Patterns have the same syntax and semantics as patterns used for fnmatch(3) without the FNM_PATHNAME flag, except a pathname also matches a pattern if removing any number of the final pathname components matches the pattern. For example, the pattern "
foo*bar
" matches "fooasdfbar
" and "foo/bar/baz/asdf
" but not "foobarx
". -
- -R
-
Swap two inputs; that is, show differences from index or on-disk file to tree contents.
- --relative[=<path>]
-
When run from a subdirectory of the project, it can be told to exclude changes outside the directory and show pathnames relative to it with this option. When you are not in a subdirectory (e.g. in a bare repository), you can name which subdirectory to make the output relative to by giving a <path> as an argument.
- -a
- --text
-
Treat all files as text.
- --ignore-cr-at-eol
-
Ignore carriage-return at the end of line when doing a comparison.
- --ignore-space-at-eol
-
Ignore changes in whitespace at EOL.
- -b
- --ignore-space-change
-
Ignore changes in amount of whitespace. This ignores whitespace at line end, and considers all other sequences of one or more whitespace characters to be equivalent.
- -w
- --ignore-all-space
-
Ignore whitespace when comparing lines. This ignores differences even if one line has whitespace where the other line has none.
- --ignore-blank-lines
-
Ignore changes whose lines are all blank.

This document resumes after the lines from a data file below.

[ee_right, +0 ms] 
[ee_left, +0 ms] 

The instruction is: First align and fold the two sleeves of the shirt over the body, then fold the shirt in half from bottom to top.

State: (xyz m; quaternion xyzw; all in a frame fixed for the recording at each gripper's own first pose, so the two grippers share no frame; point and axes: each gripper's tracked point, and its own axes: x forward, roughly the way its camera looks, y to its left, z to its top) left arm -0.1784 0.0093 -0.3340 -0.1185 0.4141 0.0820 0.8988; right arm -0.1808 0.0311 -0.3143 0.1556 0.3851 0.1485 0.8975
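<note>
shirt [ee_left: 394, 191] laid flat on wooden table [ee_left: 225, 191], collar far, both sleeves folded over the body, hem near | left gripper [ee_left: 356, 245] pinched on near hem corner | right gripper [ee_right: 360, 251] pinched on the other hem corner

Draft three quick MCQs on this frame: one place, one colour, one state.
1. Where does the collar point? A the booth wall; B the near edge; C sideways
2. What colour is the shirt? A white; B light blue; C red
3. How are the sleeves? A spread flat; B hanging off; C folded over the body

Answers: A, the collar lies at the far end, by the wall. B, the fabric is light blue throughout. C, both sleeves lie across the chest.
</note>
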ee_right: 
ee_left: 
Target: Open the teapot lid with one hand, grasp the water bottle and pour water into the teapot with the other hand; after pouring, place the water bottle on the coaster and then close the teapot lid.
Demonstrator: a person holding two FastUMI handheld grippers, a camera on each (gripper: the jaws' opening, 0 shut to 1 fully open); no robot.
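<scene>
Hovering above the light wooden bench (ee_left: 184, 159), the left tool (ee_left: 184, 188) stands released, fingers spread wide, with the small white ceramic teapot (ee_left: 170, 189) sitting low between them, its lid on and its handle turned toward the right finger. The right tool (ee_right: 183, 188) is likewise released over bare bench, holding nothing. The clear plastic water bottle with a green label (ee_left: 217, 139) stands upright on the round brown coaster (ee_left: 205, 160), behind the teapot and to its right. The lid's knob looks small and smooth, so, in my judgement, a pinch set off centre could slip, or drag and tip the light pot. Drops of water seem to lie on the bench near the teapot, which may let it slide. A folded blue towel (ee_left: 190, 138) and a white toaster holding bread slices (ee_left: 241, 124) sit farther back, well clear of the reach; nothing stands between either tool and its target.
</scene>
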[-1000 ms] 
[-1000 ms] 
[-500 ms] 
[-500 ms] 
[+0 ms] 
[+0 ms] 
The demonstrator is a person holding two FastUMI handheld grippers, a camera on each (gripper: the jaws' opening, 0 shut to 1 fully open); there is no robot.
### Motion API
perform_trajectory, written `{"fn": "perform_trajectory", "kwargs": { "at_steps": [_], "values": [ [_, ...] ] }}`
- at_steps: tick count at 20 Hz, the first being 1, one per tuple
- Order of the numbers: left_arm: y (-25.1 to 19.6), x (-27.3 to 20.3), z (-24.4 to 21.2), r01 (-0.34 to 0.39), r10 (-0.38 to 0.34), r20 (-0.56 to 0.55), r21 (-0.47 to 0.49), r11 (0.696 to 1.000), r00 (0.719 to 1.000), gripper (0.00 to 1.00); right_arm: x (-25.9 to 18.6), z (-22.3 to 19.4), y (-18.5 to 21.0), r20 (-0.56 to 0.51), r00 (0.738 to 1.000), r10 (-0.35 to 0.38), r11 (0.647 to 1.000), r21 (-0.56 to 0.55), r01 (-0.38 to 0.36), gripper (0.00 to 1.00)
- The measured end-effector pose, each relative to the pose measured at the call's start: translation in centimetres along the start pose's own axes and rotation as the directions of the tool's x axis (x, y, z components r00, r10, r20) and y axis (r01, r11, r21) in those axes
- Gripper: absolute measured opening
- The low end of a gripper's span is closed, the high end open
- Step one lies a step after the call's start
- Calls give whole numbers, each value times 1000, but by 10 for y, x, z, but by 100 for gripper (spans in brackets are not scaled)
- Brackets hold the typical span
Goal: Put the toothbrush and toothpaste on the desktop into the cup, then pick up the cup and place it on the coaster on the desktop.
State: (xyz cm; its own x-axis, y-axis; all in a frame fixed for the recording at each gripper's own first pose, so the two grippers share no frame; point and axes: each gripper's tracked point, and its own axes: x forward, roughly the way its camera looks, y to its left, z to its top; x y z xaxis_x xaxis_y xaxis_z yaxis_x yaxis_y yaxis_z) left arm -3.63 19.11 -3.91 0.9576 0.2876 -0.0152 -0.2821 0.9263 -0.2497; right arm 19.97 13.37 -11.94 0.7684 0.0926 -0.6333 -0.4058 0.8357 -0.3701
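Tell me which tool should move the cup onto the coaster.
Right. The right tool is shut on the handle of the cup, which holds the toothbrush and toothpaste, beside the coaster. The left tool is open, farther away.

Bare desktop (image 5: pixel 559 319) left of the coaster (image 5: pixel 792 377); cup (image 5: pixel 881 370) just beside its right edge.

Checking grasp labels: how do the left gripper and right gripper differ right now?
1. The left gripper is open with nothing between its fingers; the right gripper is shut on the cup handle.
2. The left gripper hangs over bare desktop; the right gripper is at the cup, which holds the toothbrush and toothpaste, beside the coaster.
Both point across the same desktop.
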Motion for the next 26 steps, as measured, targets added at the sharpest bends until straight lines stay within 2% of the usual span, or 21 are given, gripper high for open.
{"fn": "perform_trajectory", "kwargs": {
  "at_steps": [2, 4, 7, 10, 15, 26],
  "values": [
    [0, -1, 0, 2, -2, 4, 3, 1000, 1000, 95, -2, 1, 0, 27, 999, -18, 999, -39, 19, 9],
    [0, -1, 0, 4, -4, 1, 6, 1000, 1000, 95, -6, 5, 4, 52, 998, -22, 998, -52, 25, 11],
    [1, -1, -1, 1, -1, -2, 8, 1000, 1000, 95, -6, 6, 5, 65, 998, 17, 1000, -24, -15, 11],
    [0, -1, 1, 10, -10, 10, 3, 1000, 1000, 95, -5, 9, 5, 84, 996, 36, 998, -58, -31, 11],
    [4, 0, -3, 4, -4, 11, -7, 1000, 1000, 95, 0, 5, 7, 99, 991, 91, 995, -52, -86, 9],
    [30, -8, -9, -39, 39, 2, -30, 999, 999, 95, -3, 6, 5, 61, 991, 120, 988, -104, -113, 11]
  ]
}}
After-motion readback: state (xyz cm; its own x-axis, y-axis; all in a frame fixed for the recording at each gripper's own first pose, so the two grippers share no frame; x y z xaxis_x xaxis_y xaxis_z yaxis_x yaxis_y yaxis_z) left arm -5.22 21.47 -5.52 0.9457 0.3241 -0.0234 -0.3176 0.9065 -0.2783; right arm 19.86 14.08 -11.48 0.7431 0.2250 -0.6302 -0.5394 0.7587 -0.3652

- --inter-hunk-context=<lines>
-
Show the context between diff hunks, up to the specified number of lines, thereby fusing hunks that are close to each other. Defaults to
diff.interHunkContext
or 0 if the config option is unset. - -W
- --function-context
-
Show whole surrounding functions of changes.
- --exit-code
-
Make the program exit with codes similar to diff(1). That is, it exits with 1 if there were differences and 0 means no differences.
- --quiet
-
Disable all output of the program. Implies
--exit-code
. - --ext-diff
-
Allow an external diff helper to be executed. If you set an external diff driver with gitattributes[5], you need to use this option with git-log[1] and friends.
- --no-ext-diff
-
Disallow external diff drivers.
- --textconv
- --no-textconv
-
Allow (or disallow) external text conversion filters to be run when comparing binary files. See gitattributes[5] for details. Because textconv filters are typically a one-way conversion, the resulting diff is suitable for human consumption, but cannot be applied. For this reason, textconv filters are enabled by default only for git-diff[1] and git-log[1], but not for git-format-patch[1] or diff plumbing commands.
- --ignore-submodules[=<when>]
-
Ignore changes to submodules in the diff generation. <when> can be either "none", "untracked", "dirty" or "all", which is the default. Using "none" will consider the submodule modified when it either contains untracked or modified files or its HEAD differs from the commit recorded in the superproject and can be used to override any settings of the ignore option in git-config[1] or gitmodules[5]. When "untracked" is used submodules are not considered dirty when they only contain untracked content (but they are still scanned for modified content). Using "dirty" ignores all changes to the work tree of submodules, only changes to the commits stored in the superproject are shown (this was the behavior until 1.7.0). Using "all" hides all changes to submodules.
- --src-prefix=<prefix>
-
Show the given source prefix instead of "a/".
- --dst-prefix=<prefix>
-
Show the given destination prefix instead of "b/".
- --no-prefix
-
Do not show any source or destination prefix.
- --line-prefix=<prefix>
-
Prepend an additional prefix to every line of output.
- --ita-invisible-in-index
-
By default entries added by "git add -N" appear as an existing empty file in "git diff" and a new file in "git diff --cached". This option makes the entry appear as a new file in "git diff" and non-existent in "git diff --cached". This option could be reverted with
--ita-visible-in-index
. Both options are experimental and could be removed in future.